I've been going through my market research for my app so I can work on the copywriting and plan out my Q3 and Q4 features.
One part is boiling down how the app helps into a single core pain. It's the main problem that it solves for merchants.
Your store should also have a core pain it solves.
Why does it exist? How does it benefit your customers? Or the harsher one, why should your customers care?
Your core pain might be:
- I can't find high-quality tea where the growers are paid a living wage.
- My collectible horse toys are getting harder to find and some are no longer manufactured.
- I want to avoid snacking on unhealthy junk.
- Or my app's core pain: I don't know who my most loyal customers are or how to keep them.
Notice how they are written in your customer's voice. Lots of "I/My" words just like if you were talking with a customer.
The core pain might hint at what you might sell, but don't be too narrow-focused. Each core pain can be solved in a near-infinite number of ways.
Using unhealthy junk example, you might help customers solve the problem by:
- sell healthy snacks.
- sell a cookbook that includes how to make healthy snacks.
- write articles on snacking from a psychological view.
- offer a pantry de-cluttering service.
Even the tea example hints at a store selling tea but if you think broadly, you can see a variety of different products and services:
- Tours in tea-growing regions and introductions to tea growers to purchase directly.
- Industry statistics on tea growing, farmers, and markets.
- Directory and contact information of tea growers.
- Two-way market connecting tea growers with customers directly.
- Co-op of other tea consumers who buy in bulk at a fair price and divide the tea among themselves.
- and of course, selling actual high-quality tea.
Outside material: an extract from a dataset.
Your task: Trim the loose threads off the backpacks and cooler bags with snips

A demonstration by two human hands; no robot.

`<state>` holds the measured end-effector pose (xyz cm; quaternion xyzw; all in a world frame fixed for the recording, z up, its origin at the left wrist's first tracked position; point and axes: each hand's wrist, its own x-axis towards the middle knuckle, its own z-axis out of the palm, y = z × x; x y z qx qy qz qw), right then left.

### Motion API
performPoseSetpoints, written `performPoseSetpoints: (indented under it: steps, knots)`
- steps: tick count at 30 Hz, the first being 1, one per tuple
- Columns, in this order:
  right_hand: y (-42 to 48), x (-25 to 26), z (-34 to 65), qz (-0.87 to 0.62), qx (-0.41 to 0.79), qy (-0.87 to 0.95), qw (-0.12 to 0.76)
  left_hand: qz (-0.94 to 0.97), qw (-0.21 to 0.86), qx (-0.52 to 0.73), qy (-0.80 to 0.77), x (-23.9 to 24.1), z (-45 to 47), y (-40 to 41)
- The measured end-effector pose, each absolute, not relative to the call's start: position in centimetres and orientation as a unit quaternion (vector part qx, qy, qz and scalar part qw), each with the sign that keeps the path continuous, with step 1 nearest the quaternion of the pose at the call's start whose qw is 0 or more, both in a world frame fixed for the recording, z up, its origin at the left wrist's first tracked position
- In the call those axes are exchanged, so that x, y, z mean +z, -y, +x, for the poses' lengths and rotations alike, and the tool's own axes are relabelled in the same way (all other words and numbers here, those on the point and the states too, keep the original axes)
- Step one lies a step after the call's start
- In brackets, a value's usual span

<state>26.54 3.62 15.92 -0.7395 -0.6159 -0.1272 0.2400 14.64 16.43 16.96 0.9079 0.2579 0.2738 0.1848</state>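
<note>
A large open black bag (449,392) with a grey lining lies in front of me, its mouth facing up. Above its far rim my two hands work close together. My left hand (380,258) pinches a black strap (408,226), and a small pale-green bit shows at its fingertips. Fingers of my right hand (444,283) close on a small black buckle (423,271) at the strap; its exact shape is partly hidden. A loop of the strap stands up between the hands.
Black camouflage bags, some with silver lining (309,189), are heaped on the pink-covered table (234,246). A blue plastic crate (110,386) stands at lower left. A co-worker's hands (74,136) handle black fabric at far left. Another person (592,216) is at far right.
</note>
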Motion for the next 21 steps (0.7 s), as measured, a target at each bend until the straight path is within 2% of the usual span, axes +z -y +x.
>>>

Having a clear core pain means a lot of business options open up for you. Even if you sell the thing they are looking for (e.g. healthy snacks, tea) you can take all of the other ideas and they become marketing strategies.
Then if you ever need to change what your business sells, like if a supplier cuts you off from product, you already have a ton of ideas to shift your business to. Since those all help solve the same core problem, many customers will still be interested in the new thing and you won't have to start from the beginning.
Start by thinking about what the core pain your business solves for customers. It might be complex, it might be broad, it might require some hard thinking. But the value from getting that foundation started can pay-off.